La saga degli Agnelli e la storia della Fiat nel libro di Jennifer Clark presentato ieri alla Fenice Libreria

Perché una giornalista americana scrive l'ennesimo libro sugli Agnelli? «Perché, scomparsi gli Olivetti, i Ferruzzi, i Merloni, i Marzotto è davvero l'ultima dinastia sopravvissuta, almeno fra quelle industriali. E occorre andare in Corea o in Giappone, per trovarne di analoghe», ha spiegato sabato pomeriggio alla Fenice Jennifer Clark, redattrice di Bloomberg e collaboratrice in passato del Wall Street Journal e di diverse altre agenzie di stampa americane. All'incontro, organizzato dallo Studio Rpr di sviluppo business e comunicazione di Raffele Porro che lo ha condotto, l'autrice ha presentato il suo "L'ultima dinastia”, appunto (Solferino 2024, 432 pagine, 22,50 euro) che ripercorre la storia degli Agnelli da Giovanni, che fondò la Fiat con un gruppo di aristocratici torinesi, fino a John Elkann, attraverso due guerre mondiali, i rapporti con il regime fascista, la conversione della produzione verso l'industria bellica, le trattative con partigiani da una parte, tedeschi e fascisti repubblicani dall'altra per preservare gli stabilimenti, la ricostruzione post bellica, l'alternarsi di momenti floridi come gli anni del boom, quando la Fiat divenne traino e simbolo del miracolo economico italiano, e quelli critici degli anni successivi, quando sul colosso industriale torinese si palesò più di una volta la minaccia del fallimento.
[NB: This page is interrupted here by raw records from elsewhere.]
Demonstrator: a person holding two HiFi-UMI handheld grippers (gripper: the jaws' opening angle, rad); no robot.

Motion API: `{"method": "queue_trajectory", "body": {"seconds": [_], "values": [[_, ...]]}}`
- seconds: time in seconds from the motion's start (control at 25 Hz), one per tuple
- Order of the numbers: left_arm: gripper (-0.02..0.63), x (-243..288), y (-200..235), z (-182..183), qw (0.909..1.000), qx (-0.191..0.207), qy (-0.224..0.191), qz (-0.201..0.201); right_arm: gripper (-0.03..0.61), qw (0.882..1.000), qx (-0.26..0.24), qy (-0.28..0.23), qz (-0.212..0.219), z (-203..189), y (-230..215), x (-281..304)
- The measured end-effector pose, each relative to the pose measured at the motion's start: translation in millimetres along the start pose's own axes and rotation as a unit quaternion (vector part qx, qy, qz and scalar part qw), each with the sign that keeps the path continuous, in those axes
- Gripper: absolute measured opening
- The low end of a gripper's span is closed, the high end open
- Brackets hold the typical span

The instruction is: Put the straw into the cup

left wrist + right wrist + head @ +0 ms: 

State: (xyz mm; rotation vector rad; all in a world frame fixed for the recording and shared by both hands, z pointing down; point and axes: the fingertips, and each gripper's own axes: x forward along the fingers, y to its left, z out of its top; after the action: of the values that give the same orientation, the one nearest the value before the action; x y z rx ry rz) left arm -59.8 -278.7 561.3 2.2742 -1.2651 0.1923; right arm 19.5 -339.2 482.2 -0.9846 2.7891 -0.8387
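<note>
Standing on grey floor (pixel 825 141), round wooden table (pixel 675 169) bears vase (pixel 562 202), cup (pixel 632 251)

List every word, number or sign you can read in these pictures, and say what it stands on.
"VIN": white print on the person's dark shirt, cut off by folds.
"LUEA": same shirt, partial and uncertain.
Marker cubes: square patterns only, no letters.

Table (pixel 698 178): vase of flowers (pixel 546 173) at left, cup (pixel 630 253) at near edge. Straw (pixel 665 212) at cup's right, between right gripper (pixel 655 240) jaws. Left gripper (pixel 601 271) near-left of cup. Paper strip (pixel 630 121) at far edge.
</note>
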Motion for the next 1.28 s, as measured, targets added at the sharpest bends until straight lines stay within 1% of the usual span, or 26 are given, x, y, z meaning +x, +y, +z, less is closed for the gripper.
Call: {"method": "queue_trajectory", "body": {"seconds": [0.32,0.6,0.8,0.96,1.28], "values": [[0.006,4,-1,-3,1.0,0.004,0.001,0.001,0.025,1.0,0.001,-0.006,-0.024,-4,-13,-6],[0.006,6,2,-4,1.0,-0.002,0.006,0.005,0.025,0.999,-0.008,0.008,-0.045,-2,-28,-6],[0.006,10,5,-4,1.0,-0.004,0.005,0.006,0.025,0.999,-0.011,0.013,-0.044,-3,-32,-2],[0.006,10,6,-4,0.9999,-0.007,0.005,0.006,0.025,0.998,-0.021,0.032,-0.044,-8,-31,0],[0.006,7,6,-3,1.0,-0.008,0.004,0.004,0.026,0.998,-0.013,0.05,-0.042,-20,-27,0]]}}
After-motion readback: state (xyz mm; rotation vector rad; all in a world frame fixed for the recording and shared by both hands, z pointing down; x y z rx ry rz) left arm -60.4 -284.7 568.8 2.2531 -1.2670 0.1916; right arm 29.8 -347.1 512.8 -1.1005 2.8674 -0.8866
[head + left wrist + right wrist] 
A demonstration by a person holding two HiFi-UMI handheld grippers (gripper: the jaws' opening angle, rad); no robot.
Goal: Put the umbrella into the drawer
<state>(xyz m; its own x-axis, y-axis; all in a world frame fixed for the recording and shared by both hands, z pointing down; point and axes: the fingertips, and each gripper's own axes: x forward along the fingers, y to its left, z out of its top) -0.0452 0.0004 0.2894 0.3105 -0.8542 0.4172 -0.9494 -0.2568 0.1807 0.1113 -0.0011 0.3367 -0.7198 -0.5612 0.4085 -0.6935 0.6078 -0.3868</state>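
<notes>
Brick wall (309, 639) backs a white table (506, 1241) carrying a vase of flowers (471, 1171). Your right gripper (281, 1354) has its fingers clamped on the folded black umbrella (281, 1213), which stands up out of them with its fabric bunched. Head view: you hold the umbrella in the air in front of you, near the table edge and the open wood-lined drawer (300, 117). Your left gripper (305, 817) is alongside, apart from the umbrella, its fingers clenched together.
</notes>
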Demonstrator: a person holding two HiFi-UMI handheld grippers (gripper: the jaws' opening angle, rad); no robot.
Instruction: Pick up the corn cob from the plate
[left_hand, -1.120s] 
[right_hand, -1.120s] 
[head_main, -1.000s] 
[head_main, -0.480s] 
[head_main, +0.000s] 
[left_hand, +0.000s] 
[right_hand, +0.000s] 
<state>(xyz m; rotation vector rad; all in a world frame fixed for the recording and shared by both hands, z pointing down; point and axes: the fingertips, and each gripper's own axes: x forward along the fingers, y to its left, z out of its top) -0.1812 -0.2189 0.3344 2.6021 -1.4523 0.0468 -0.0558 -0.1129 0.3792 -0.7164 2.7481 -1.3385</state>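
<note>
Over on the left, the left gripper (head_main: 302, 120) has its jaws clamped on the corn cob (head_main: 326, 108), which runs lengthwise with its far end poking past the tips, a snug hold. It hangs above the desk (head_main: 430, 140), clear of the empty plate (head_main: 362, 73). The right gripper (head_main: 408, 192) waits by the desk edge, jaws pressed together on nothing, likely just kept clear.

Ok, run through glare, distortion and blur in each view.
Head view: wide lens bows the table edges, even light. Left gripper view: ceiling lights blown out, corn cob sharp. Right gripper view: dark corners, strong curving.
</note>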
Ma il libro è questo, storia, dunque, ma anche una narrazione  nella quale alle vicende economiche, sotto gli occhi di tutti, si intrecciano quelle familiari al riparo di ville e giardini, i matrimoni dettati da esigenze dinastiche, gli amori, le morti premature di figli ed eredi, gli scontri di potere: tutto quello, insomma, che fa di una vicenda reale anche una saga che ha alimentato molte cronache del jet set internazionale. segue

Nel corso della conversazione con il pubblico, Jennifer Clark ha mostrato una conoscenza di questa vicenda famigliare durata 125 anni che va ben al di là delle cronache patinate e accomodanti riservate agli Agnelli, a partire proprio da molta stampa americana. Il libro è frutto infatti di un lavoro di scavo e ricerca archivistica i cui esiti sono proposti però in forma godibile e spedita. E non tralascia nulla dei problemi e degli interrogativi, passati e recenti, che si legano alla vicenda della Fiat: i ripetuti salvataggi, le risorse ottenute dallo Stato per evitare i licenziamenti, il ruolo di figure dirigenziali, da Valletta a Romiti a Marchionne, l'attuale assetto di Stellantis che, pur posseduta per la maggioranza dalla Exor guidata da John Elkann, continua a essere ritenuta francese, ma è divenuta una multinazionale operante nei settori più vari, allargatasi per acquisizioni e che ha progressivamente ridotto l'industria automobilista italiana a un ruolo marginale. Fino al ruolo che potrà giocare l'Italia qualora, in virtù dei dazi, la produzione di auto cinesi per la quale Stellantis è partner di Leapmotor, approdi in Europa. Sono stati questi i quesiti ai quali è parso più interessato il pubblico, ruotanti intorno alla domanda "Quanto la Fiat ha giovato all'Italia e quanto l'Italia alla Fiat?”. Anche se il fulcro del libro, come ha spiegato l'autrice, vale a dire la mancanza di una successione, ha richiamato inevitabilmente i rapporti tra l'avvocato Gianni Agnelli, la figura più esaltata sul piano dell'immagine, quanto poco palpabile nelle scelte aziendali e assente in famiglia, e il figlio Edoardo, tragicamente scomparso, la figlia Margherita, tuttora protagonista di un intricato contenzioso ereditario, la moglie Marella, sposata per scelte dinastiche, i nipoti, prima Giovanni Alberto (Giovannino, anche lui deceduto prematuramente) e poi Lapo e John. Con quest'ultimo, la storia parrebbe continuare, ma non è più quella di prima.